• Task statement: Skipping all images, output the listing word for word.

** Dataset section follows **

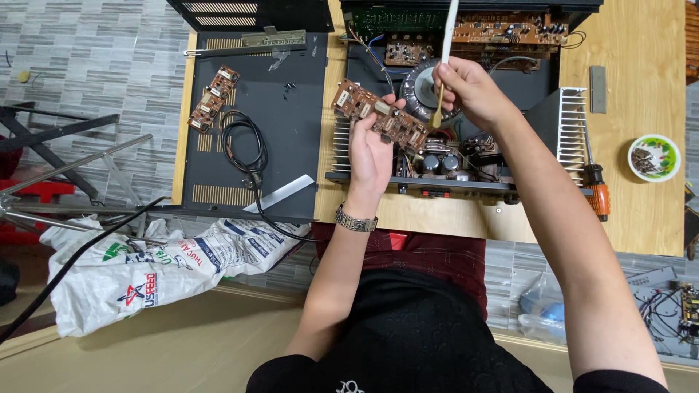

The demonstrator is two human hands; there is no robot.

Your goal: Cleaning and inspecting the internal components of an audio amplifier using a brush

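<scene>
1. Head view: the left hand (371, 149) grips a long brown populated circuit board (380, 116), its long axis slanting down-right from the fingers.
2. The right hand (470, 91) pinches a white-handled, pale-bristled brush (444, 54), bristles just right of the board's lower end.

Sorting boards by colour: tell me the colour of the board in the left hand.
Brown, studded with small components: the circuit board held in the left hand, head view.

an electronics repair workshop, likely set up in a home: an opened amplifier chassis (451, 145) with bare circuit boards lies on a low wooden tabletop (641, 182), beside its removed black cover (255, 124), a screwdriver (597, 191) and a bowl of screws (654, 157), over a tiled floor (87, 58).
</scene>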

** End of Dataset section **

• Written response:
The demonstrator is two human hands; there is no robot.

Your goal: Cleaning and inspecting the internal components of an audio amplifier using a brush

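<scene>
1. Head view: the left hand (371, 149) grips a long brown populated circuit board (380, 116), its long axis slanting down-right from the fingers.
2. The right hand (470, 91) pinches a white-handled, pale-bristled brush (444, 54), bristles just right of the board's lower end.

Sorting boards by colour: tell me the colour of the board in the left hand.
Brown, studded with small components: the circuit board held in the left hand, head view.

an electronics repair workshop, likely set up in a home: an opened amplifier chassis (451, 145) with bare circuit boards lies on a low wooden tabletop (641, 182), beside its removed black cover (255, 124), a screwdriver (597, 191) and a bowl of screws (654, 157), over a tiled floor (87, 58).
</scene>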

The output requires nothing else.